Menu
Libération
Blog «GreyPride»

J'aimerais tellement être à sa place !

Blog GreyPridedossier
Petite chronique d'une vieillesse sans tabou
Encre FC
publié le 5 août 2019 à 10h21
(mis à jour le 5 août 2019 à 14h34)

Je déteste cet endroit.

Dès l’entrée, quand les deux portes en verre s’ouvrent, une odeur spéciale, étrange, m’agresse, me fait frissonner. Je n’attends plus qu’une chose : en repartir.

Dans la salle de gauche après l’entrée, il y a une collection d’humains dans des positions bizarres ! Assis sur des chaises avec des roues, la plupart somnolent ou ne me regardent même pas ! Pourtant en général je fais mon petit effet ....

Puis on passe à travers une salle qui sent la nourriture, des tables, des chaises... Le seul endroit où règne une odeur un peu plus agréable, malgré tout mélangée avec quelque chose d’artificiel...

On prend un ascenseur au bout du couloir pour arriver au 4ème étage ; direction dernière porte à droite.

Là, au fond de la pièce, recroquevillée dans un fauteuil, il y a une vieille dame, toute menue.

Je m’approche, elle somnole, ses yeux s’ouvrent et elle me sourit... Elle jette un regard à Daniel, mais elle ne s’intéresse qu’à moi...

- Bonjour, comment ça va ?

- Ni mieux, ni pire ...

- ...

Daniel lui sourit en lui prenant la main, elle reprend.

- Qu’est ce que je fais ici ? J’étais bien chez moi ... Ici, on nous donne à manger, à boire, un lit… mais on vit comme des bêtes ! ... Si on m’avait donné le choix : mourir de faim chez moi ou mourir d’ennui ici...

- ...

Sa main tremblante me tend une madeleine. Je ne peux pas résister !

- Je ne m’attendais pas à vieillir comme ça ! Quand je traitais les dossiers des malades et des vieux à la sécu, je ne pensais pas qu’un jour, moi aussi, je serais un de ces dossiers...

J’entends le bruit annonciateur du papier qui se déchire et un nouveau gâteau apparaît.

- Mes bijoux, les affaires de mon appartement ? Qu’est-ce qu’ils en ont fait ? Qu’est-ce que c’est devenu tout ça ?

Daniel reste silencieux, il semble un peu embarrassé... Il lui propose d’aller faire un petit tour dans le bois qui est à côté. Elle attrape un manteau, les lunettes de soleil et tous les trois, nous nous dirigeons à petits pas vers la sortie.

En passant devant la salle aux fauteuils à roulette, elle hausse les épaules et je l’entends grommeler :

- Quel spectacle !

Les portes restent closes ; il faut que Daniel capte l’attention d’une dame qui surveille les passages pour que nous puissions enfin nous retrouver au grand air. Pas facile de s’échapper...

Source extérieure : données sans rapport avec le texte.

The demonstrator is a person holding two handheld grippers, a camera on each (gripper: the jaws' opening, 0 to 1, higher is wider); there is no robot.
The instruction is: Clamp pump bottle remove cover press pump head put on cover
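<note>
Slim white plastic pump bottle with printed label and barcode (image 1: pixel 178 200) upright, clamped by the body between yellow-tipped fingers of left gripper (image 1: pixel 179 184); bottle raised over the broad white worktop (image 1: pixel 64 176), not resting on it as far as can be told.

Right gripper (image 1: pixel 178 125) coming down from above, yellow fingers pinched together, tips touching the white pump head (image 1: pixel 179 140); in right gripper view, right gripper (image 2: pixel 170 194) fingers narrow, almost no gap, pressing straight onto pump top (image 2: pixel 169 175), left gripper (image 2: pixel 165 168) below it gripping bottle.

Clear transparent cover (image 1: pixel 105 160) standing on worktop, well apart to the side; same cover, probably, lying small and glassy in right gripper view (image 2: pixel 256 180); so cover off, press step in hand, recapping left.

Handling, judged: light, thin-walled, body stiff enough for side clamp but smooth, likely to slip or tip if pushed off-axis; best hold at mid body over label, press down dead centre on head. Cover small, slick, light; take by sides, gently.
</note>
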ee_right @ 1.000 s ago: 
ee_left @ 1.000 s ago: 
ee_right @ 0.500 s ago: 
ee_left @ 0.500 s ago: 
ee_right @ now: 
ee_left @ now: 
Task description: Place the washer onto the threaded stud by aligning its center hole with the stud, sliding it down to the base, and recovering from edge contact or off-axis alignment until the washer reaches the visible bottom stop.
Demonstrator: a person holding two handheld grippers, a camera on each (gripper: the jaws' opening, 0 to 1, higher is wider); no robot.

- Mmmm ça sent bon, ça fait du bien...

Elle respire à pleins poumons et moi aussi ; je me sens soulagé. Elle regarde Daniel avec un grand sourire comme s’il l’avait libérée de je ne sais quoi.

Daniel est songeur ; je le devance de quelques mètres. Elle est tellement légère qu’elle donne l’impression de voler ; accrochée au bras de Daniel... ses pieds touchent à peine le sol.

Nous déambulons lentement dans les allées du bois : quel plaisir de retrouver mes odeurs préférées. Une pause au kiosque pour prendre un réconfort : une gamelle d’eau fraîche...

- Je n’ai pas d’argent pour vous offrir un café

- Ce n’est pas grave...Un café au lait comme d’habitude ?

- Oh oui, c’est tellement bon !

Chacun prend le temps de déguster sa boisson. Et nous voilà repartis en sens inverse...

De retour dans la chambre elle est de mauvaise humeur, dépitée, comme à chaque fois ; elle me caresse, c’est le moment que je redoute le plus.

- J’aimerais tellement être à sa place, dit-elle en me regardant puis en regardant Daniel, les yeux mouillés, presque implorante...

Qui va-t-il choisir ? Je le regarde avec mon air le plus suppliant.

Daniel me flatte le bas du dos, je remue la queue, mais je n’en mène pas large. Et si un jour il repartait de cette maison avec la vieille dame en me laissant à sa place dans ce fauteuil en similicuir ?

Je l’ai encore échappé belle. Je déteste vraiment cet endroit.